▶ Work instructions
Copy out the entire listing below exactly, but without its pictures.

▶ Information supplied
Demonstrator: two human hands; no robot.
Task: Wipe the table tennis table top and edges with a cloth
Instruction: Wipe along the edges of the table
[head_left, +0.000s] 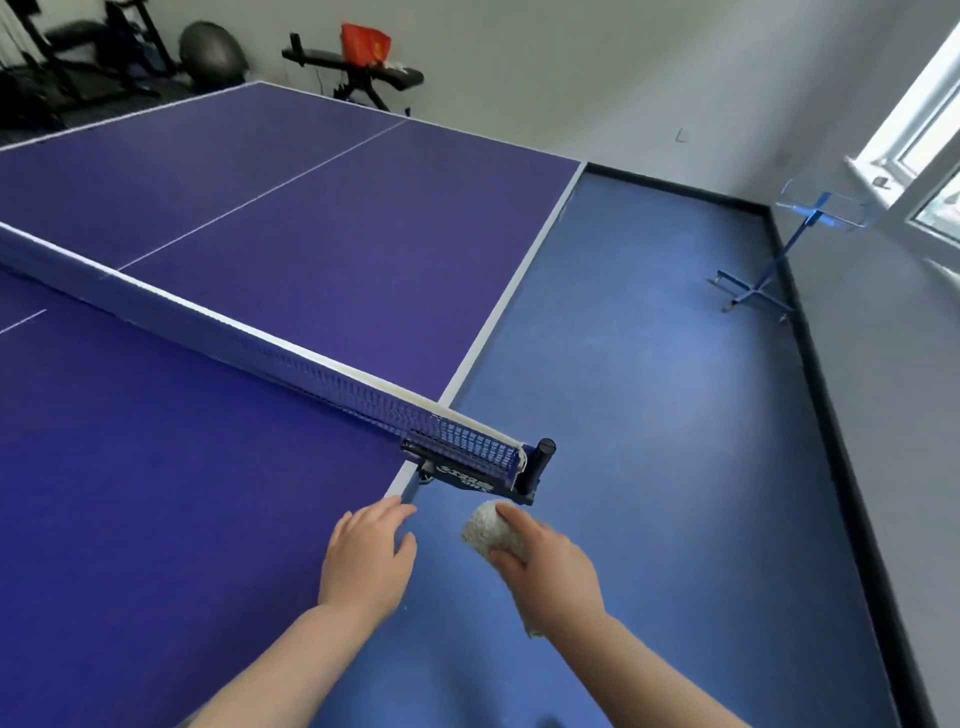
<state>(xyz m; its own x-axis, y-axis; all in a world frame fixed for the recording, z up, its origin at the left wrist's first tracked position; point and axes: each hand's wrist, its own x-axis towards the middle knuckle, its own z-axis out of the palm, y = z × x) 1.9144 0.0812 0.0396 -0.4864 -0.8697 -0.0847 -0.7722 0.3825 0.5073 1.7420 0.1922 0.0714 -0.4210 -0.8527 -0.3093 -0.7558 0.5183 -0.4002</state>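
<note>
Head view: both hands hovered at the near right side of the bench, beside the net post.

The right hand (540, 566) had its grip clamped round a balled pale cloth (491, 530), held out over the floor (649, 415) just off the bench (156, 467) and not touching its top or edge. The left hand (366, 553) lay with fingers relaxed and apart over the near side edge. The net clamp (467, 475) and post (540, 462) jutted out directly ahead of the cloth; a wipe along the edge could likely snag there or skip the strip beneath the clamp. The net (260, 353) blocked a sweep to the far half. A blue stand (763, 270) stood well apart, far right.
</note>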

▶ Completed task
Demonstrator: two human hands; no robot.
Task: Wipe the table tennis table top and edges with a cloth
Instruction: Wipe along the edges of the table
[head_left, +0.000s] 
<state>(xyz m; its own x-axis, y-axis; all in a world frame fixed for the recording, z up, its origin at the left wrist's first tracked position; point and axes: each hand's wrist, its own x-axis towards the middle knuckle, its own z-axis out of the palm, y = z × x) 1.9144 0.0812 0.0396 -0.4864 -0.8697 -0.0847 -0.7722 0.3825 0.5073 1.7420 0.1922 0.0714 -0.4210 -0.8527 -0.3093 -0.7558 0.5183 -0.4002</state>
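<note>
Head view: both hands hovered at the near right side of the bench, beside the net post.

The right hand (540, 566) had its grip clamped round a balled pale cloth (491, 530), held out over the floor (649, 415) just off the bench (156, 467) and not touching its top or edge. The left hand (366, 553) lay with fingers relaxed and apart over the near side edge. The net clamp (467, 475) and post (540, 462) jutted out directly ahead of the cloth; a wipe along the edge could likely snag there or skip the strip beneath the clamp. The net (260, 353) blocked a sweep to the far half. A blue stand (763, 270) stood well apart, far right.
</note>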

This concludes the output.